EnquêteAvec le développement des outils de suivi et l’avènement du travail à distance, la surveillance des employés s’est déplacée en ligne. Il reste difficile de faire la distinction entre surveillance et protection.
« En principe, nous avons déjà été repérés, mais le travail à distance n’a pas arrangé les choses », se plaint Sybil (à la demande de l’employée, le nom a été changé). Quand cette téléconsultante de la Macif a l’opportunité de travailler à domicile, son manager ne se cache plus derrière son dos. Mais il apparaît sur son écran. « Nous recevons un chat ou un e-mail dès que nous attendons plus de trois ou quatre minutes entre deux appels. Parfois, tant de fenêtres s’ouvrent en nous demandant : « Qu’est-ce que tu fais ? vous ne pouvez même pas voir l’écran. J’ai un collègue qui a été critiqué pour s’être connecté à 8h02 au lieu de 8h00. »
A cette surveillance constante à l’aide d’écrans insérés s’ajoutent des tableaux de performances qu’il faut remplir régulièrement, gronde Sibile. Aux yeux du travailleur, ce contrôle « puéril » affecte négativement la motivation de l’équipe : « Certains de mes collègues perçoivent cela comme du harcèlement. » De son côté, la Macif nous a fait savoir qu’elle ne souhaitait pas s’exprimer sur ce sujet.

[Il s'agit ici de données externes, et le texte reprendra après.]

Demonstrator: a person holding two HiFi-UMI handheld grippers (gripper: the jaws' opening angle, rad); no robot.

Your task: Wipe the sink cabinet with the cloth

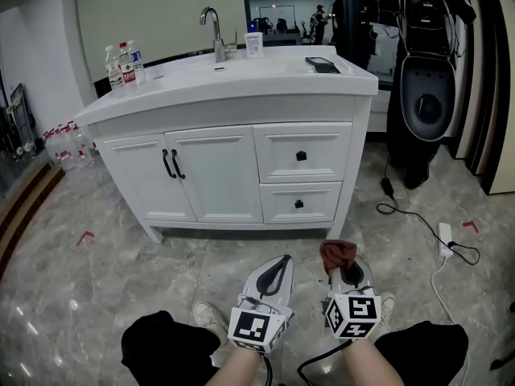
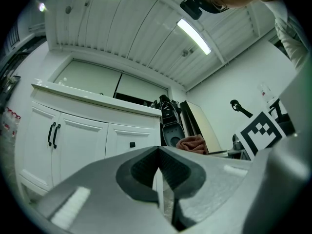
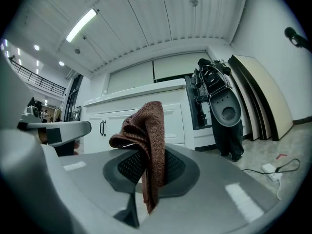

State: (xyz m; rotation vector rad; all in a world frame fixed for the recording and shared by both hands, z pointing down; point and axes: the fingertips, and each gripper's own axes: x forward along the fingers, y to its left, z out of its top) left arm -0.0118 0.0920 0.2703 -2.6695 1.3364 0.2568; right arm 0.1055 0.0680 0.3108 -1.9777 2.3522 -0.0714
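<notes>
The white sink cabinet stands ahead on the tiled floor, with two doors at left and two drawers at right. It shows too in the left gripper view and in the right gripper view. My right gripper is shut on a reddish-brown cloth, which bunches above the jaws and hangs between them. My left gripper is shut with nothing in it, its jaws pressed together. Both grippers are held low, well short of the cabinet front.
On the countertop stand a tap, water bottles at the left end, a small box and a dark phone. More bottles lie on the floor at left. A black stand, a cable and a power strip are at right.
</notes>
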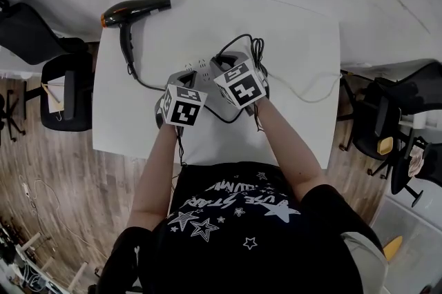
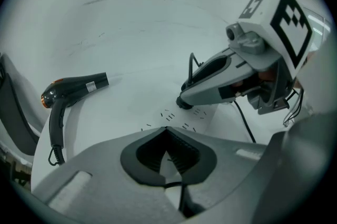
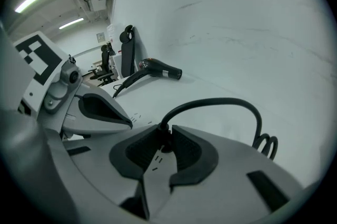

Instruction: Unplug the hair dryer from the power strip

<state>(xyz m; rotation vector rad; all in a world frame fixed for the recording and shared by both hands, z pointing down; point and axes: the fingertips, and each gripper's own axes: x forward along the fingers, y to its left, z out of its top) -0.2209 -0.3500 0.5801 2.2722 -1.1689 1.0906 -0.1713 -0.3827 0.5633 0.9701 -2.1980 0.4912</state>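
With my right gripper (image 3: 166, 129) pinching the plug (image 3: 165, 144) in the power strip (image 2: 179, 120), left gripper (image 2: 166, 129) pressed together over that strip, hair dryer (image 1: 135, 11) well left of it, I should pull straight out without twisting.

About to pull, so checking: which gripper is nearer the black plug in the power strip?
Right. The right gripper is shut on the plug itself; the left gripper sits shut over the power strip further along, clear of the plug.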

Combien d’employés comme Sibile ont vu le travail à distance aller de pair avec la surveillance excessive ? Avec la première conclusion en mars 2020, cette organisation du travail à distance a été imposée de force aux employeurs. Un choc culturel dans un pays où 7% des salariés travaillaient à domicile en 2017, selon les estimations du service des statistiques du ministère du Travail. Les entreprises ont longtemps renoncé à l’idée de déplacer le bureau dans la maison. En novembre 2021, le patron du Medef Geoffroy Roux de Béziers retire le regard « glandes » qui lui était attaché. » Le télétravail a été une source de bouleversements pour de nombreux managers, confirme Florent Frontela, DRH chez Deloitte. L’absence des salariés devant eux ne les dérange plus. »
Selon une étude Vanson Bourne pour l’éditeur de logiciels VMware publiée en 2021, 63% des entreprises françaises envisagent ou ont déjà mis en place des outils visant à renforcer leur surveillance. Selon Régis Chatelier, chargé de l’innovation et de la recherche avancée à la Commission nationale de l’informatique et des libertés (CNIL), certains employeurs pourraient être tentés de franchir la ligne jaune : «Depuis la première détention, nous avons reçu de nombreux appels qui ont soulevé des inquiétudes quant au fait qu’il pourrait y avoir des tentatives plus que nécessaires pour contrôler les personnes travaillant à domicile. »
Chez IBM, Yannick Edouard, porte-parole de la centrale syndicale CFE-CGC, évoque l’excès de zèle de certains managers : « Au tout début de la quarantaine, certains ont organisé une vidéoconférence tôt le matin et ont demandé aux employés de rester en contact jusqu’à la fin de la journée. » Cette pratique était marginale, relativise le représentant du syndicat, et la direction y a très vite mis fin.